The Pound Sterling to Euro (GBP/EUR) exchange rate is currently trending in the region of 1.4092.
Pound Sterling (GBP) Exchange Rate Forecast to Edge Higher against the Common Currency after Carney Speech
The British asset gained versus the majority of its competitors on Wednesday thanks to traders digesting positive domestic data from Tuesday and the impact it may have on rate hike projections. Aiding the Pound’s appreciation on Wednesday was news that a large UK miner has been given permission to build a very large potash mine which could be beneficial for the British economy. ‘This is really just the beginning for the company,’ Chris Fraser, the chief executive officer of Sirius, said in a statement. ‘We have made a major step forward and now have a pathway to reaching production and unlocking ever more value for our shareholders.’
However, UK Manufacturing PMI was forecast to advance from 51.9 to 52.5, but the actual result dropped to 51.4. This may cause the Pound to depreciate as traders digest the numbers. Rob Dobson, Senior Economist at survey compilers Markit, stated; ‘The UK manufacturing sector had a disappointing second quarter overall. Growth trends in output and new orders were the weakest since the opening quarter of 2013, as a strong Sterling exchange rate and subdued demand from mainland Europe offset the continued solidity of the domestic market.’
The British asset managed to avoid a large depreciation, however, thanks to a positive speech from BoE Governor Mark Carney after the UK Financial Stability report was published. ‘The United Kingdom is relatively well insulated from the direct consequences of events in Greece,’ Carney said.
The Pound Sterling to Euro (GBP/EUR) exchange rate dropped to a low of 1.4081 today.
Euro (EUR) Exchange Rate Forecast to Trend Lower against the Pound ahead of Eurozone Teleconference to Discus Greek Proposals
After having deferred payment to the IMF Greece has become the first developed nation to fail to pay international creditors.

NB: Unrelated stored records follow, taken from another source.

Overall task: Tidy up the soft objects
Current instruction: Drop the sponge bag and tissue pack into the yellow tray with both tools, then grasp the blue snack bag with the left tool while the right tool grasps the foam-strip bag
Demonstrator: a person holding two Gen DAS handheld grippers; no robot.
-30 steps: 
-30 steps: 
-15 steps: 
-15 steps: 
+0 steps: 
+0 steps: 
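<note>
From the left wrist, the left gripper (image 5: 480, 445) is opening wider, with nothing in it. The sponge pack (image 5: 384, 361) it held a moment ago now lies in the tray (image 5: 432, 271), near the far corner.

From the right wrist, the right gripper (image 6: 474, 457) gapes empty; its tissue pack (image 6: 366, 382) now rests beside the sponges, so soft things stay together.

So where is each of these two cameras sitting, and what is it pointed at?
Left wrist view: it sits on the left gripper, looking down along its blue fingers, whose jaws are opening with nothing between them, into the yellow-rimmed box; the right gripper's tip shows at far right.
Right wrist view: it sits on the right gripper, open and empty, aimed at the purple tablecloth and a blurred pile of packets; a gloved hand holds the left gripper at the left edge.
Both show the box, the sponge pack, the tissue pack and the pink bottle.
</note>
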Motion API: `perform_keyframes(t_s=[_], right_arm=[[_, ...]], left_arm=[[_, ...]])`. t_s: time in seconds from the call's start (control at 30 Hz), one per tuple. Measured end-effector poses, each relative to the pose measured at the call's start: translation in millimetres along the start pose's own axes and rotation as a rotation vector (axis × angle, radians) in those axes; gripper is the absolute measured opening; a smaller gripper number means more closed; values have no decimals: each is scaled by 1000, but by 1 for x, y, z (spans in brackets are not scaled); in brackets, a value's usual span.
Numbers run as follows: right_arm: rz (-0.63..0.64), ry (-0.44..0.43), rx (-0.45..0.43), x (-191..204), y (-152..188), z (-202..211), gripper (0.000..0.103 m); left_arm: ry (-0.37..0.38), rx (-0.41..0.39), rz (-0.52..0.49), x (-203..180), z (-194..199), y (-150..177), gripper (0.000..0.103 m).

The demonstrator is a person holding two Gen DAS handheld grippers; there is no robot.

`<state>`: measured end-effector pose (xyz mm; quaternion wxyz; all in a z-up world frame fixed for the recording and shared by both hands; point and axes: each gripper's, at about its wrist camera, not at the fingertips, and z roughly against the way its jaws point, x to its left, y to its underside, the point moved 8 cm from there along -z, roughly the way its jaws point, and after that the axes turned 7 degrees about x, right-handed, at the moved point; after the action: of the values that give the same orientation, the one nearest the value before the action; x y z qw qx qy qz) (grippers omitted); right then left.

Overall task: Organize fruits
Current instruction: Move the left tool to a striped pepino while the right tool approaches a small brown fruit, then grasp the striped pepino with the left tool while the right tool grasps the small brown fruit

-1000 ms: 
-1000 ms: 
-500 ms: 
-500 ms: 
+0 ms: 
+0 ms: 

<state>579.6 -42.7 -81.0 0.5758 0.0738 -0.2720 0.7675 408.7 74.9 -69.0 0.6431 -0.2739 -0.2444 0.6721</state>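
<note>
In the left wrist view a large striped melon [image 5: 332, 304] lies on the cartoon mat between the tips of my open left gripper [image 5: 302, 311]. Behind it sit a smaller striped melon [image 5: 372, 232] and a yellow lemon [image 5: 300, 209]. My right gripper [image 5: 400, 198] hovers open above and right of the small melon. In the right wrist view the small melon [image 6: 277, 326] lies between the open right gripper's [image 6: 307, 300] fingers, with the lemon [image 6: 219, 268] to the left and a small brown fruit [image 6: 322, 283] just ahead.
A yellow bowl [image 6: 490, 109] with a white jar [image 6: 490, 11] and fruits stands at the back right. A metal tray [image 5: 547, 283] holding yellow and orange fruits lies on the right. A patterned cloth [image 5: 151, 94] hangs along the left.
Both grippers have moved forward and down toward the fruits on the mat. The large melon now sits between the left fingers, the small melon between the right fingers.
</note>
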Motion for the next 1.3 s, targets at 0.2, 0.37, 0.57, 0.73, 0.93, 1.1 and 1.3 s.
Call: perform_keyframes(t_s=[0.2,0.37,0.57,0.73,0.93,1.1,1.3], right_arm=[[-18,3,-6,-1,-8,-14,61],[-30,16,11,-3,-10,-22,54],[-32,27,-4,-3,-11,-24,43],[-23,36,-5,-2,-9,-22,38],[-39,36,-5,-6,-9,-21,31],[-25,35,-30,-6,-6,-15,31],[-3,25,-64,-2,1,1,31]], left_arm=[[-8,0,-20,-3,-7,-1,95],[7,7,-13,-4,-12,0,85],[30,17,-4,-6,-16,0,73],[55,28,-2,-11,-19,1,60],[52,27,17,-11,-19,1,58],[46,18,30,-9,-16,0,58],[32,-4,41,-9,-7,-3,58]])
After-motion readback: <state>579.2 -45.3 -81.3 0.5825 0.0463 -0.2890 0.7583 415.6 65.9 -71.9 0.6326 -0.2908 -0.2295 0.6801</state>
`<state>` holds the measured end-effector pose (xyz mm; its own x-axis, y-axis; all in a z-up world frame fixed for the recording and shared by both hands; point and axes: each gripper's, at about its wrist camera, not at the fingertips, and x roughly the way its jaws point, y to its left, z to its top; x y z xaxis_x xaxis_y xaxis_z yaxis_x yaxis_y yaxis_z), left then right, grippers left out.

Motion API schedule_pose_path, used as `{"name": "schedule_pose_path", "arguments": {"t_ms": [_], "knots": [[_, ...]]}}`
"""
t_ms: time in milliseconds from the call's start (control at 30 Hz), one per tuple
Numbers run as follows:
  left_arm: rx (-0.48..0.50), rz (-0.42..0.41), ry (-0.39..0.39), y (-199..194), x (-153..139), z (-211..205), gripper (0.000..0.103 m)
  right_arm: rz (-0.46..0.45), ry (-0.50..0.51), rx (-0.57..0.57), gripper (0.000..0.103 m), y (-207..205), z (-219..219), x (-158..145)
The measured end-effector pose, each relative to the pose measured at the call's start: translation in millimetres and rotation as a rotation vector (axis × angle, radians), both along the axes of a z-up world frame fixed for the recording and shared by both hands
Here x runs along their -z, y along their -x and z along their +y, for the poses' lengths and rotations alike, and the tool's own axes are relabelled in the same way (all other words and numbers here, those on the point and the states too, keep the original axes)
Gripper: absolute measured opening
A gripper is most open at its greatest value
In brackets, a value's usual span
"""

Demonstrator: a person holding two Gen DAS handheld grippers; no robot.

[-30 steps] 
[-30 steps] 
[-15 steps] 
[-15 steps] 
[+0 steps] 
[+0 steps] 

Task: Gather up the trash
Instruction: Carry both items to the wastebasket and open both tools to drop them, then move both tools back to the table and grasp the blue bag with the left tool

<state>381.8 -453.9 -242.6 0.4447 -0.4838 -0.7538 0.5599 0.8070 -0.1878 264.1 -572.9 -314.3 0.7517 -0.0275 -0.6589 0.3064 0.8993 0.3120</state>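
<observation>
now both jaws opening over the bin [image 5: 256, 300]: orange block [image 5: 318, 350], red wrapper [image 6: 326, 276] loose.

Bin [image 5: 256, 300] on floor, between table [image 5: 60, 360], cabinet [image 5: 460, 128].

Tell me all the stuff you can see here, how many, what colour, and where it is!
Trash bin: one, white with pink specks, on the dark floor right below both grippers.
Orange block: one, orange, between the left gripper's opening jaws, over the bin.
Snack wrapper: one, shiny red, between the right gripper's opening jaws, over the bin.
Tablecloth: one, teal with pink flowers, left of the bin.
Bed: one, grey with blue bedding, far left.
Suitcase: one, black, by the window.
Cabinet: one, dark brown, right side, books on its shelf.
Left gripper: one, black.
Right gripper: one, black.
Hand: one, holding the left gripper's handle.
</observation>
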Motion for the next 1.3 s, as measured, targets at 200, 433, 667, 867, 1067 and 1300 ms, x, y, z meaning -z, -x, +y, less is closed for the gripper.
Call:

This has serious ramifications, not least because the IMF will not provide any aid until the arrears have been taken care of. The likelihood of a Grexit has increased exponentially given that Euro-area officials will be reluctant to accept any new proposals from the Hellenic nation after five-months of fruitless negotiations.
Greece has requested a two-year bailout programme under the European Stability Mechanism, which is essentially Europe’s bailout fund. Although Euro-area officials are set to discuss the proposal, there is a high likelihood that any attempt to receive a bailout will be rejected prior to the scheduled referendum on austerity.
European data has had minimal impact on the shared currency with trader focus dominated by the Greek crisis.
Pound Sterling to Euro (GBP/EUR) Exchange Rate Forecast to Edge Higher on Carney Speech
Given the extent of the crisis in Greece and the marked impact it’s having on investor confidence, the Pound Sterling to Euro (GBP/EUR) exchange rate is likely to tick higher, not least because of the positive Carney comments. Greek geopolitics is very likely to dominate GBP/EUR trade for some time to come as uncertainties regarding Greece’s future outweigh domestic data results.
The Pound Sterling to Euro (GBP/EUR) exchange rate climbed to a high of 1.4154 today.